» **WORK TASK**
Tally the lines of the data that include the word "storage" and state the total, nothing else.

[Stored data]

===

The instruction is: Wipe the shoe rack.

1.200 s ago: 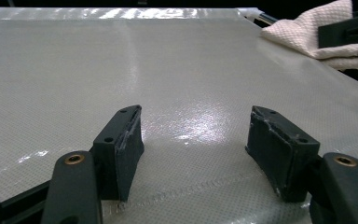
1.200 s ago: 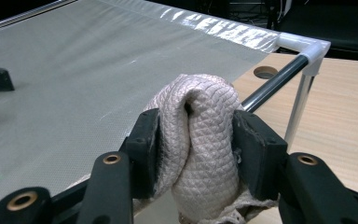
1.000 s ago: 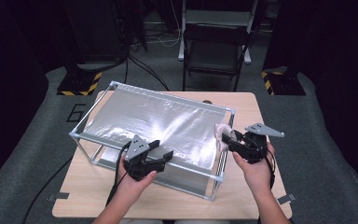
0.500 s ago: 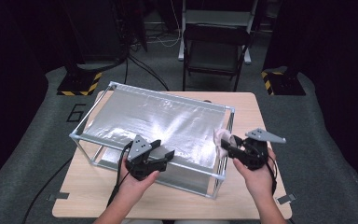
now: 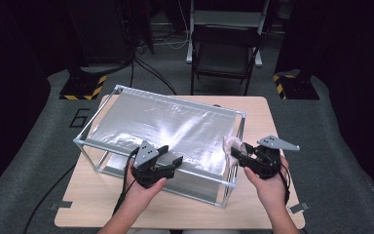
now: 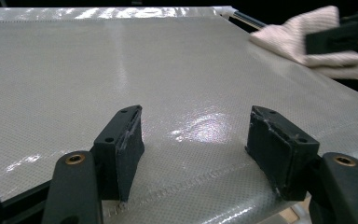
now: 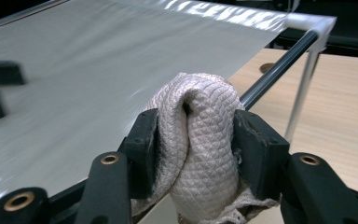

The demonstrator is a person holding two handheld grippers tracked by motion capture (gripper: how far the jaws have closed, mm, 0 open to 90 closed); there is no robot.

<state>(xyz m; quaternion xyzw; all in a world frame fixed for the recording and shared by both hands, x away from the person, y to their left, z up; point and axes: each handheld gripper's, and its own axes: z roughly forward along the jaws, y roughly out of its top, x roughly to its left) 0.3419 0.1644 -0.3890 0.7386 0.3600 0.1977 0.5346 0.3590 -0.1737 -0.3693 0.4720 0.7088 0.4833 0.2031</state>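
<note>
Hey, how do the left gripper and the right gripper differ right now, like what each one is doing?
The right gripper is shut on a bunched, pale quilted cloth; the left gripper is open, nothing between its jaws. The left gripper sits at the near edge of the shiny sheet, the right gripper at the sheet's right edge by the frame's corner bar. Both are black, hand-held, and point toward that sheet.

Left gripper (image 5: 173, 160): black body, grey three-cornered plate on top, black cable trailing toward person. Jaws blocky, matte black, pad (image 6: 127, 140) edges scuffed pale; brass-coloured rivets on arms behind pads. Right gripper (image 5: 238, 155): same black build, grey plate, black cable looping by wrist; brass rivets likewise. Forearms bare, no sleeves visible.
</note>
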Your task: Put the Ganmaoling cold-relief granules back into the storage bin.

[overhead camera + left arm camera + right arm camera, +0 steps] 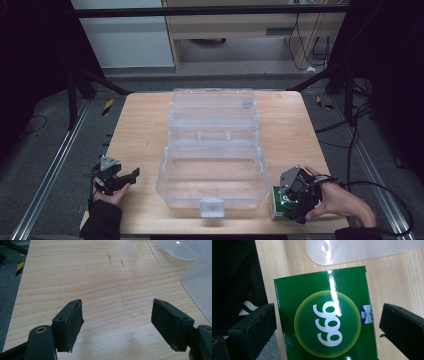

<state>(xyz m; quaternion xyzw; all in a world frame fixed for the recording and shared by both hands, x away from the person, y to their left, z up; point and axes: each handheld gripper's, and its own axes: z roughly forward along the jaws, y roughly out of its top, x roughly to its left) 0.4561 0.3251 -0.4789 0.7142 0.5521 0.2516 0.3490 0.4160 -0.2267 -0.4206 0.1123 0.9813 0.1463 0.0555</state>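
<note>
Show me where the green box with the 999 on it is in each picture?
High view: the green box sits at the table's near right corner, under the right gripper.
Left gripper view: not in it.
Right gripper view: it lies mid-frame between the open jaws, not yet touched.
Shared landmark: the clear plastic case, its rounded corner just beyond the box.

The high view looks forward and down over the light wooden table (142,130). Each gripper view sits close above it, sharing the clear plastic hinged box (212,150), probably its blurred corner.
</note>
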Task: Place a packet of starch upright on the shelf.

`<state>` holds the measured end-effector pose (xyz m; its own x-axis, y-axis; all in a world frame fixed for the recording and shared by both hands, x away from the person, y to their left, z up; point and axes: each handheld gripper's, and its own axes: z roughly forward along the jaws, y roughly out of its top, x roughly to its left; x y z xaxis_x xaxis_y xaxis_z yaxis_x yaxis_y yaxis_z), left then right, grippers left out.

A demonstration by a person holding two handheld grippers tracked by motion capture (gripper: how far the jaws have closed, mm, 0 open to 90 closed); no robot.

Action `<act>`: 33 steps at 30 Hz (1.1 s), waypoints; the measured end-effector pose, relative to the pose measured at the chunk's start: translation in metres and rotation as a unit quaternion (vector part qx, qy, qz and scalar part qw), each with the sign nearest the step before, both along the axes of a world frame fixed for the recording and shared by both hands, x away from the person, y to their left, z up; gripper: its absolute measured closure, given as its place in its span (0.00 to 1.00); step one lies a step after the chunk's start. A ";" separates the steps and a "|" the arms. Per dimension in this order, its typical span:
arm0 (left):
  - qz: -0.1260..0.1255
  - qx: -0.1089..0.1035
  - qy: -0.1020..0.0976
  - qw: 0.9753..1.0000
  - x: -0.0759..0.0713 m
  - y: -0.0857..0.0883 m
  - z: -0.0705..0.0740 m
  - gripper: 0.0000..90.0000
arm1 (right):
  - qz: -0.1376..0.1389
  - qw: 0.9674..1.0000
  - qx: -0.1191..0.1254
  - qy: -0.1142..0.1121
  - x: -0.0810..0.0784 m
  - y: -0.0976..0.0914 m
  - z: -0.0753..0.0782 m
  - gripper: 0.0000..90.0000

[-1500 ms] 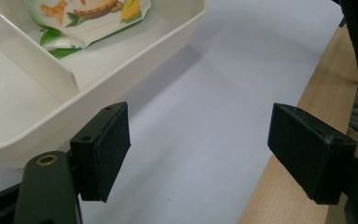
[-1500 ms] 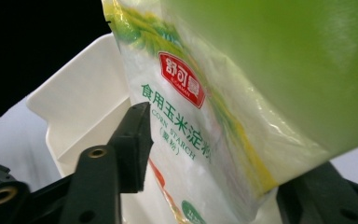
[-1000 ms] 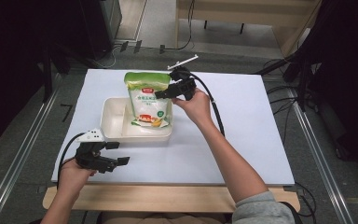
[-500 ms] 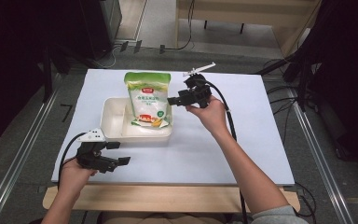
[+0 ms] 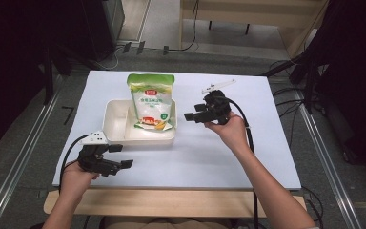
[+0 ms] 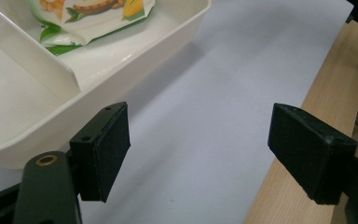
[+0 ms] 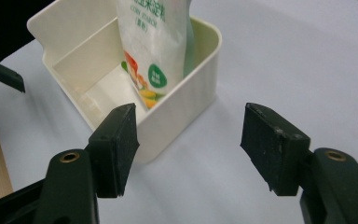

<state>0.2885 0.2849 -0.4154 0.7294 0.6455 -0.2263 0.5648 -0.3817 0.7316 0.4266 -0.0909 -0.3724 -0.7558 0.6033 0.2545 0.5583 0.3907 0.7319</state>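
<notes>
Starch bag [image 5: 151,101] stands in the tray's [image 5: 116,135] right compartment; its base is hidden behind the tray wall. Your right gripper [image 5: 196,114] sits just right of the tray, jaws wide apart, empty, pointing at it. Your left gripper [image 5: 120,156] rests near the tray's front-left corner, jaws apart, holding nothing.
</notes>
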 end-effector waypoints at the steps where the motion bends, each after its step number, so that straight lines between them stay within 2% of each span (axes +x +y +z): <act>1: 0.000 0.000 0.001 1.000 0.000 0.000 0.000 0.24 | -0.001 1.000 0.002 0.002 -0.003 -0.003 -0.002 0.41; 4: 0.002 -0.005 0.000 1.000 0.000 0.000 0.000 0.24 | 0.000 1.000 0.002 0.004 -0.011 -0.010 -0.008 0.41; 7: 0.000 0.001 0.001 1.000 0.000 0.000 0.000 0.24 | 0.000 1.000 0.003 0.004 -0.021 -0.018 -0.016 0.41; 9: -0.001 0.001 0.000 1.000 0.000 0.000 0.000 0.24 | 0.003 1.000 -0.002 -0.011 -0.027 -0.021 -0.021 0.40; 10: -0.001 0.001 0.000 1.000 0.000 0.000 0.000 0.24 | 0.003 1.000 -0.002 -0.011 -0.027 -0.021 -0.021 0.40; 11: 0.001 -0.005 0.001 1.000 0.001 0.000 0.000 0.24 | 0.008 1.000 -0.011 -0.020 -0.033 -0.022 -0.026 0.42; 13: 0.001 -0.003 -0.001 1.000 0.001 0.001 0.000 0.24 | 0.008 1.000 -0.013 -0.014 -0.034 -0.022 -0.028 0.42; 14: 0.003 -0.007 -0.001 1.000 0.001 0.001 0.001 0.24 | 0.011 1.000 -0.004 -0.011 -0.037 -0.024 -0.036 0.40; 15: 0.003 -0.007 -0.001 1.000 0.001 0.001 0.001 0.24 | 0.011 1.000 -0.004 -0.011 -0.037 -0.024 -0.036 0.40; 16: 0.003 -0.010 0.001 1.000 0.002 0.002 0.001 0.24 | 0.012 1.000 0.012 -0.008 -0.042 -0.024 -0.045 0.35; 18: 0.001 -0.008 0.000 1.000 0.002 0.003 0.001 0.24 | 0.015 1.000 0.010 -0.014 -0.045 -0.023 -0.049 0.32; 19: 0.002 -0.009 0.001 1.000 0.002 0.002 0.001 0.24 | 0.027 0.999 -0.025 -0.030 -0.048 -0.020 -0.054 0.32; 20: 0.001 -0.008 0.001 1.000 0.002 0.002 0.001 0.24 | 0.031 0.998 -0.038 -0.037 -0.049 -0.018 -0.056 0.31; 22: 0.000 -0.008 0.001 1.000 0.002 0.001 0.001 0.24 | 0.032 0.998 -0.043 -0.035 -0.050 -0.017 -0.057 0.30; 23: -0.004 -0.007 0.002 1.000 0.002 0.001 0.001 0.24 | 0.028 0.999 -0.037 -0.022 -0.049 -0.016 -0.059 0.30; 28: 0.000 -0.006 0.003 1.000 0.002 0.001 0.001 0.24 | 0.024 0.999 -0.017 -0.012 -0.046 -0.018 -0.061 0.28; 33: -0.002 -0.004 0.003 1.000 0.002 0.000 0.001 0.24 | 0.017 1.000 -0.025 -0.003 -0.044 -0.018 -0.066 0.28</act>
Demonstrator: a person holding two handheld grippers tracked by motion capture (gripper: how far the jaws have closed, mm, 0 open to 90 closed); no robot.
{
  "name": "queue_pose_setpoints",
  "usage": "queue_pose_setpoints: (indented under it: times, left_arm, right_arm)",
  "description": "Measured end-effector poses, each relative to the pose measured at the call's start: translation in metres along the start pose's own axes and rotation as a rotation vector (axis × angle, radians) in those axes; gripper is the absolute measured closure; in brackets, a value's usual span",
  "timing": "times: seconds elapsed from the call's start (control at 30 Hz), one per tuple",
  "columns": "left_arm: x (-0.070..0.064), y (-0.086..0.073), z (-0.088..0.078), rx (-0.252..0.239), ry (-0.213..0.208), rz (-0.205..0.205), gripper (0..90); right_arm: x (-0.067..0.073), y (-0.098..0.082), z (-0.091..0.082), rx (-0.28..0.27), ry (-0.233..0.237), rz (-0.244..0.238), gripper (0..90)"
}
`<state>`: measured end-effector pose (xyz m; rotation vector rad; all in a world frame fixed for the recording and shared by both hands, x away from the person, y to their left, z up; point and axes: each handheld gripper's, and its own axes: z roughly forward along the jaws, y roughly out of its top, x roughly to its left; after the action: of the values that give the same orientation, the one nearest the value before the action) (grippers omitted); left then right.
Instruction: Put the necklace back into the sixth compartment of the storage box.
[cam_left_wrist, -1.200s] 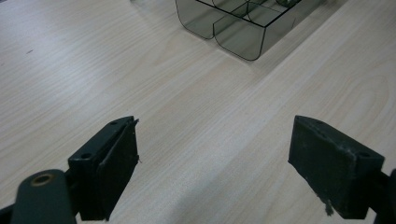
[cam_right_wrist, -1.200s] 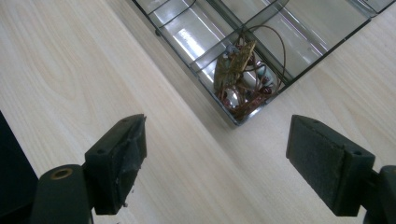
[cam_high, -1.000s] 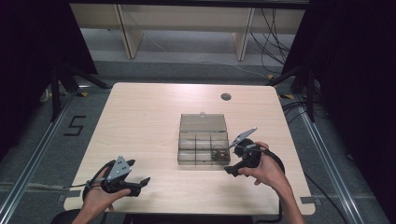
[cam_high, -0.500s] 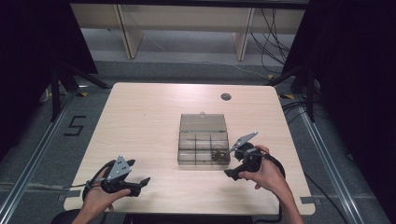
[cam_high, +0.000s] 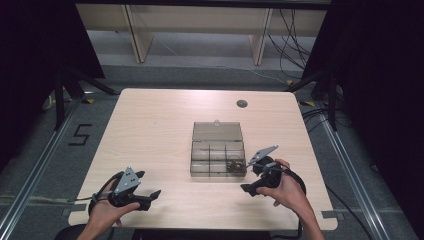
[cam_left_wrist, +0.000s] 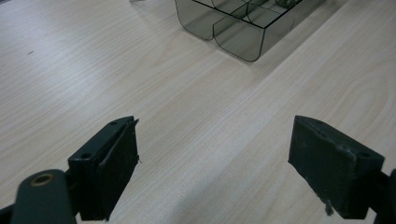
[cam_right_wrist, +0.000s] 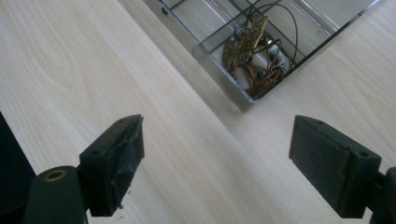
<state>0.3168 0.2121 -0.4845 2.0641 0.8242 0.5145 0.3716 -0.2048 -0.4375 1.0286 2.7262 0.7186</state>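
Note:
A clear smoky plastic compartment box (cam_high: 218, 161) sits mid-table with its lid (cam_high: 217, 131) folded open behind it. A tangle of brown cord and beads (cam_high: 234, 165) lies in its front right compartment, and shows as a cord-and-bead piece (cam_right_wrist: 254, 46) in the right gripper view. My right gripper (cam_high: 249, 178) is open just right of the box's front corner, nothing between its jaws; its own view (cam_right_wrist: 217, 163) looks over bare wood toward that corner. My left gripper (cam_high: 146, 186) stands open near the table's front left, empty, with the box (cam_left_wrist: 238, 23) well ahead of it (cam_left_wrist: 215, 163).
The light wood table (cam_high: 150, 130) has a round cable hole (cam_high: 242, 104) at the back right. Dark stands and cables flank the table on the floor, and a floor marking "5" (cam_high: 80, 135) lies to the left. The table's front edge is close behind both hands.
The right gripper has drifted slightly back toward the front edge, away from the box corner. The left gripper has hardly moved.

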Motion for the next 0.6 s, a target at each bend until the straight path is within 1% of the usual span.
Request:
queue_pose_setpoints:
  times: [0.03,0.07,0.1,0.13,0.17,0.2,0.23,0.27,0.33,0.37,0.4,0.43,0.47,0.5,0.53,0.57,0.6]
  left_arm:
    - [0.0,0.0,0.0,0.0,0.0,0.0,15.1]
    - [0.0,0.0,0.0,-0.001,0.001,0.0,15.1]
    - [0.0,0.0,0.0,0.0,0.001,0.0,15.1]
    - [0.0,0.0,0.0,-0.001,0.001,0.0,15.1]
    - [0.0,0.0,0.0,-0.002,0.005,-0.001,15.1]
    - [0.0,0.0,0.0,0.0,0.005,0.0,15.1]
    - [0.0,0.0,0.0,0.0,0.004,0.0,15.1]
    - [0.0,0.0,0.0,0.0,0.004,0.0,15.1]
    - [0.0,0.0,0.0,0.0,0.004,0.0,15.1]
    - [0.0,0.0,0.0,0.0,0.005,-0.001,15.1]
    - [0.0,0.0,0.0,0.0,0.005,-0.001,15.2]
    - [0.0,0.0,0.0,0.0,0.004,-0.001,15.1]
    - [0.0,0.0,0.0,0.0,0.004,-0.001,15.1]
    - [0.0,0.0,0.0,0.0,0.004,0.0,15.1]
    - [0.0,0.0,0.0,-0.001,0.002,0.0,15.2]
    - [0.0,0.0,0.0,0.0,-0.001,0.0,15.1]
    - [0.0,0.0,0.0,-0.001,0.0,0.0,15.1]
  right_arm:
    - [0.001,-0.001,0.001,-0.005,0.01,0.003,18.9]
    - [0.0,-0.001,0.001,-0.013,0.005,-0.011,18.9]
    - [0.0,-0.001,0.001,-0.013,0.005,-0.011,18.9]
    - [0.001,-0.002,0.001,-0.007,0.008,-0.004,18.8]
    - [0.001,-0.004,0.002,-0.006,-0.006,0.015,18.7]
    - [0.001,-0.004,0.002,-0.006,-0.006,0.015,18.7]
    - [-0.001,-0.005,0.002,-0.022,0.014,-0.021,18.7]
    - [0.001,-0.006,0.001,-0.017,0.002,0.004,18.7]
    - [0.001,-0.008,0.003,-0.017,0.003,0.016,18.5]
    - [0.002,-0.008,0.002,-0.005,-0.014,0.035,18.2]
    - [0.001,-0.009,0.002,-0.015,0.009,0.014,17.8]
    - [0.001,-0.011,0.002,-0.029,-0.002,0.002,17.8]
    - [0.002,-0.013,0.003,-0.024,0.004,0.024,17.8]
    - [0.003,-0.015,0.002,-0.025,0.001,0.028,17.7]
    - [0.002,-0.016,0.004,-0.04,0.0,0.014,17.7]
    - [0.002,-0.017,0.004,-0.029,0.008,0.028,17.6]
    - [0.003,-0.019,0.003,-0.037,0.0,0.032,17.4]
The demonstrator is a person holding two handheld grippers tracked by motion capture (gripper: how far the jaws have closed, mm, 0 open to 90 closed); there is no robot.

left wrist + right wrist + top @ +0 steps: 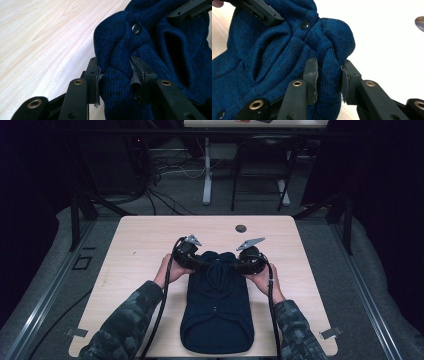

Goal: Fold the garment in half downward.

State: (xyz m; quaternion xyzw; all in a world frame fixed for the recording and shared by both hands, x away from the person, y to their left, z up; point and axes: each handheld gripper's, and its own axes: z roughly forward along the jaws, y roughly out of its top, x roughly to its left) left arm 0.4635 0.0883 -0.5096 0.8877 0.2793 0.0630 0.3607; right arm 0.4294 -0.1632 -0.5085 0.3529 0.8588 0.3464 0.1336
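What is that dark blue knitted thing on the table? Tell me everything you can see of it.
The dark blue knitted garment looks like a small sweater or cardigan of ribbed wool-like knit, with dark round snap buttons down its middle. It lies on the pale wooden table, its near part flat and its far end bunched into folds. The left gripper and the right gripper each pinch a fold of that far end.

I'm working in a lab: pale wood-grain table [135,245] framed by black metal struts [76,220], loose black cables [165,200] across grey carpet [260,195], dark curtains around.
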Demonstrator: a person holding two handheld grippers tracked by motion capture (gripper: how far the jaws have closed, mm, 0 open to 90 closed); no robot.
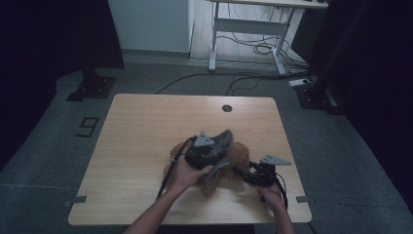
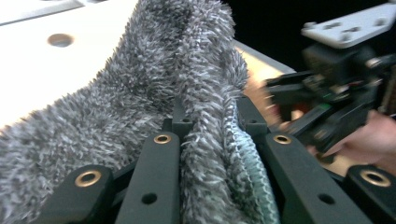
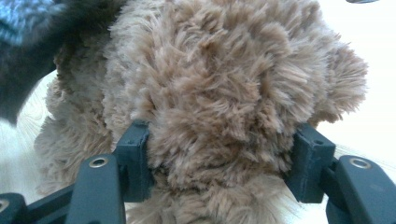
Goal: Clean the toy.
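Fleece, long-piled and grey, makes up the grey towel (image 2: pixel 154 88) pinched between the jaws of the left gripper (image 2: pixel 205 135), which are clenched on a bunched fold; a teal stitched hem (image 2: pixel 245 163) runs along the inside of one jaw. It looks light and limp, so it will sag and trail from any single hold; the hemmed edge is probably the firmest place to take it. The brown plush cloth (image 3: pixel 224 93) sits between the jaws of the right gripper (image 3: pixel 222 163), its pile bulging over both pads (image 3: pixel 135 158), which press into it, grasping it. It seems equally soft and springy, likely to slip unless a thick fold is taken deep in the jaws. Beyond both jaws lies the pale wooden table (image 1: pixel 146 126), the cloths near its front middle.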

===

» **RESULT**
2